Abrir gavetas e caixas, descobrir fotografias, desenhos, objectos ou outras peças que só para nós têm valor e significado, é dar vida às emoções e aos sentimentos – é não esquecer as nossas origens. Quem é que fica imune aos momentos fantásticos captados e eternizados por uma fotografia? Quem é que não gosta de recordar a meninice partilhada com os avós, tios, primos ou amigos de infância? São esses instantes únicos que fazem de nós aquilo que somos. São a nossa história, a nossa identidade. Mas o que acontecerá quando as nossas memórias começarem a ficar ténues?
“O Avô tem uma Borracha na Cabeça” (Porto Editora, 2020), com texto de Rui Zink e ilustrações de Paula Delecave, narra a história da amizade entre um avô que, lentamente, vai perdendo a memória, e o neto que sonhava e estudava muito, tudo “para ser um grande cientista inventor. Eu ia descobrir uma cura para a borracha na cabeça do avô”.
O neto acordou desse sonho e, triste e desanimado, decidiu que era necessário fazer alguma coisa e pôr mãos à obra: “Escrevi, desenhei tudo o pude. Durante dias, semanas, meses. A juventude do avô. A vida do avô. E, por fim, o avô e eu“. Numa escrita plena de esperança, sensível, terna e bem-humorada, a mensagem é robusta: o amor é mais forte do que o esquecimento.
Paula Delecave dá vida às colagens de fotografias de família e outras, ilustrando de forma graciosa a relevância das memórias. Não podemos deixar de referenciar o tipo de letra em que o texto nos é apresentado: as letras parecem gastas pelo tempo, escritas pela velha máquina de escrever, como se nos dissessem que não podem ser apagadas, que o tempo longínquo faz parte de nós. As guardas do livro, em cor vermelha, apelam aos sentimentos de amor e paixão, ou à circulação sanguínea que dá energia ao corpo, à vida – a vida dos nossos familiares que é também a nossa.
Partindo da experiência familiar e dos baús de fotografias, o autor chama à atenção dos mais jovens para a doença do Alzheimer, uma demência incurável e que tanto sofrimento provoca às inúmeras famílias que convivem de perto com esta doença.

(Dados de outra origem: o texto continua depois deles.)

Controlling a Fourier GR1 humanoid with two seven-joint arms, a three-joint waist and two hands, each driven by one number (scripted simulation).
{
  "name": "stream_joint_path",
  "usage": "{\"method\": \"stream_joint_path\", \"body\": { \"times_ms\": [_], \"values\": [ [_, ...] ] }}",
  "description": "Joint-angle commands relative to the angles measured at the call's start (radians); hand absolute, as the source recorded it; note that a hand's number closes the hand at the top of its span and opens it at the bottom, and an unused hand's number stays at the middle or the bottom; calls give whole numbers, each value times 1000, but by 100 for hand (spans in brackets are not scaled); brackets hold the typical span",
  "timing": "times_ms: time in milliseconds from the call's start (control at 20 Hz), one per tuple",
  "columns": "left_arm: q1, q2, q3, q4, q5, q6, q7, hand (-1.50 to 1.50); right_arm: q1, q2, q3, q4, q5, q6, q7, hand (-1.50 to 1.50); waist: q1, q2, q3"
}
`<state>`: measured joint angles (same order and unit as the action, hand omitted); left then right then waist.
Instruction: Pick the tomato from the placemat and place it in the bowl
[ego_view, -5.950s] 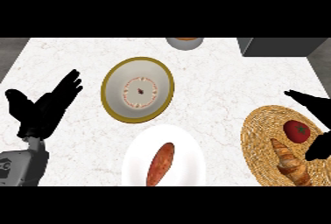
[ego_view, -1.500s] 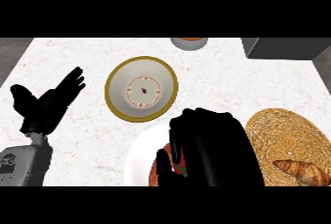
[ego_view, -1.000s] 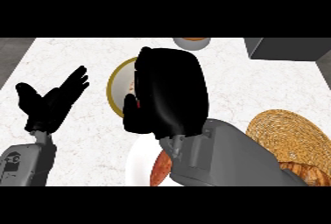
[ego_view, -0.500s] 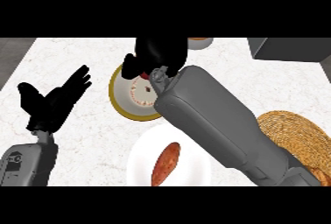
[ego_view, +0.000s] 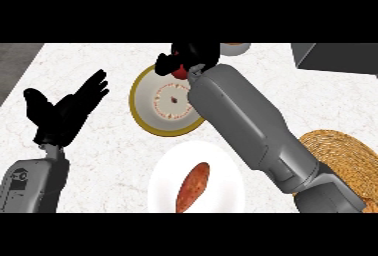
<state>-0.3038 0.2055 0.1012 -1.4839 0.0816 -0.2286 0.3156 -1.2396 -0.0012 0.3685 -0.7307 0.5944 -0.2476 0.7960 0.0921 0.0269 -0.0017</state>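
- Now the right hand (ego_view: 188, 56), curled round the tomato (ego_view: 179, 70), sits at upper centre — over the bowl's (ego_view: 151, 117) far rim, apparently for release.
- Left hand (ego_view: 65, 112) rests open at left.

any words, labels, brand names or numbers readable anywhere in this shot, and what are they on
None can be read.
The left forearm carries a small round mark, too blurred to read as a letter or sign.
The bowl has a dotted ring and a dark spot inside: a pattern, not text.
The white plate and woven placemat bear no writing.
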Motion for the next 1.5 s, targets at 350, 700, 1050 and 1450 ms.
{"method": "stream_joint_path", "body": {
  "times_ms": [350,700,1050,1450],
  "values": [
    [-27,-12,-22,21,-18,-6,-27,0,12,1,-193,210,-285,-201,-239,-150,40,27,1],
    [-6,-16,-41,16,-17,-29,-41,0,-27,1,-204,292,-336,-329,-409,-150,69,27,1],
    [-20,-13,-10,9,-14,8,-7,0,-70,1,-213,383,-331,-514,-494,-150,31,10,1],
    [68,27,50,7,3,-3,-45,0,-20,-12,-244,382,-320,-589,-583,-150,-68,-23,2]
  ]
}}
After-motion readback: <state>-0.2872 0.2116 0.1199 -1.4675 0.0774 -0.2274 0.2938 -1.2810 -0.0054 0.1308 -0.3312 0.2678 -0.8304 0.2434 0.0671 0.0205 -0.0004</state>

Não queremos, não devemos e não podemos esquecer aqueles que nos amaram – e que continuamos a amar.
Rui Zink nasceu em Lisboa em 1961. Escritor e professor no Departamento de Estudos Portugueses na Faculdade da Ciências Sociais e Humanas da Universidade Nova de Lisboa, é autor de uma obra diversificada e multifacetada. No âmbito da literatura publicou, entre outros, os romances Hotel Lusitano e Os Surfistas. É ainda autor dos livros infantis da série O Bebé… . Publicou mais recentemente o ensaio O Manual do Bom Fascista e recebeu, em França, o prémio Utopiales para melhor romance estrangeiro, pelo livro A Instalação do Medo.
Paula Delecave nasceu no Rio de Janeiro e reside em Lisboa. Designer, ilustradora e atriz, é formada em teatro pela Casa das Artes de Laranjeiras (CAL, Rio de Janeiro) e pós-graduada em Livro Infantil pela Universidade Católica Portuguesa. Ilustrou o livro Que aventura ser Matilde, da Associação Pais em Rede, com texto de Rui Zink (Lisboa, 2015) e Quando João ficou sem palavras, de Ana Helena Rotta Soares (Memória Visual, Rio de Janeiro, 2017). Em Portugal, desenvolveu, em parceria com António Jorge Gonçalves, os espectáculos Frutoscópio e O convidador de Pirilampos, a partir do livro de Ondjaki.